Framework/Technology | Version |
---|---|
Hadoop | 3.2.1 |
Mini-Conda | 4.12.0 |
Python | 3.9 |
Spark | 3.2.2(Built using scala 2.12) |
Airflow | 2.3.3 |
Zeppelin | 0.10.1 |
Hive | 2.3.2 |
Hue | 4.6.0 |
Sqoop | 1.4.7 |
Confluent Kafka | 5.4.0-ce |
Confluent Schema Registry | 5.4.0-ce |
Confluent Control Center | 5.4.0 |
Kadmin | 0.9.3 |
Flume | 1.11.0 |
Postgres | 15.1 |
pgAdmin4 | 6.18 |
Cassandra | 4.1.0 |
To start the cluster run the following command from the project directory.
The basic cluster gives access to Hadoop, PySpark, Airflow, Flume and Zeppelin. It's a great place to start if you want to try out some of these tools without having to install them on your computer.

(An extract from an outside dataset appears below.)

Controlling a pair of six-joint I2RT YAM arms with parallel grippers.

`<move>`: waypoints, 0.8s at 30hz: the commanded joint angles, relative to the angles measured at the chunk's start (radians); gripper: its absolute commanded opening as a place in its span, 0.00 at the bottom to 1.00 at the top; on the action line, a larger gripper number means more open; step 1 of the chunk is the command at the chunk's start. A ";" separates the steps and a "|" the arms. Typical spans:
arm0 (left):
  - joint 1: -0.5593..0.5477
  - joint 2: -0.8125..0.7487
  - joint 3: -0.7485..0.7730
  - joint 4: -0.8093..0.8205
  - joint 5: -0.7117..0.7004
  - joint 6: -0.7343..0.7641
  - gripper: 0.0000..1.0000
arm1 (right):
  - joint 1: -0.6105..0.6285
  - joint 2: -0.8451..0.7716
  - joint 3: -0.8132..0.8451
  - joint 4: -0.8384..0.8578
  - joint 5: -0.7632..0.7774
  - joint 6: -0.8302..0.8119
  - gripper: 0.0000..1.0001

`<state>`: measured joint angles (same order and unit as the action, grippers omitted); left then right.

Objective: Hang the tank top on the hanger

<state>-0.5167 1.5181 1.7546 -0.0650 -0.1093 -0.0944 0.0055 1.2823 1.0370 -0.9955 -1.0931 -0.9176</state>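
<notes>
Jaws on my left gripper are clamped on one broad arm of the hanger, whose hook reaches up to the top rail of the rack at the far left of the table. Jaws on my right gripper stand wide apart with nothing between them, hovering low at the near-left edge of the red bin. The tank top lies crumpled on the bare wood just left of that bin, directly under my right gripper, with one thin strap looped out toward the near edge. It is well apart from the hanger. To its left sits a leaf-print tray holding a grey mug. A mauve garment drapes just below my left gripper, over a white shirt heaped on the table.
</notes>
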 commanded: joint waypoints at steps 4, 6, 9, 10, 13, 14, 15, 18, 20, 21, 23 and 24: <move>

sudo docker-compose -f basic-hadoop-docker-compose.yaml up
docker-compose -f basic-hadoop-docker-compose.yaml up
Note: You need to install WSL 2 on windows to run this cluster.
This file starts the basic cluster, Hive, Hue, Postgres, pgAdmin & Cassandra. This is great for building batch processing pipelines.
sudo docker-compose -f hive-sqoop-postgres-cassandra-docker-compose.yaml up
docker-compose -f hive-sqoop-postgres-cassandra-docker-compose.yaml up
Note: You need to install WSL 2 on windows to run this cluster.
This file starts the basic cluster, zookeeper, kafka broker & schema registry. This is great for building streaming pipelines.
sudo docker-compose -f kafka-docker-compose.yaml up
docker-compose -f kafka-docker-compose.yaml up
Note: You need to install WSL 2 on windows to run this cluster.
This file starts a kafka cluster. This is great for getting started with kafka and schema registry.
sudo docker-compose -f kafka-zookeper.yaml up
docker-compose -f kafka-zookeper.yaml up
Note: You need to install WSL 2 on windows to run this cluster.
This file starts all the framework/technology that are mentioned here.
sudo docker-compose -f all-docker-compose.yaml up
docker-compose -f all-docker-compose.yaml up
Note: You need to install WSL 2 on windows to run this cluster.
You can access a container by running this command
sudo docker exec -it <container-name> /bin/bash
If this does not work replace /bin/bash
with /bin/sh
This is a list of technologies or frameworks are exposed to the Host. You can access these using the following urls.
Application | Url |
---|---|
Namenode UI | http://localhost:9870/dfshealth.html#tab-overview |
Namenode(IPC port) | http://localhost:9000 |
History server | http://localhost:8188/applicationhistory |
Datanode | http://localhost:9864/ |
Nodemanager | http://localhost:8042/node |
Resource manager | http://localhost:8088/ |
Hue | http://localhost:8888 |
Spark Master UI | http://localhost:8080 |
Spark Slave UI | http://localhost:8081 |
Spark Driver UI | http://localhost:4040 (accessible only after a driver is started) |
Zeppelin UI | http://localhost:8082 |
Airflow UI | http://localhost:3000 |
pgAdmin UI | http://localhost:5000 |
Zookeeper | http://localhost:2181 |
kafka broker | http://localhost:9092 |
Schema Registry | http://localhost:8083 |
Kadmin UI | http://localhost:8084/kadmin/ |
Kafka Control Center | http://localhost:9021 |
Below are containers running in the cluster.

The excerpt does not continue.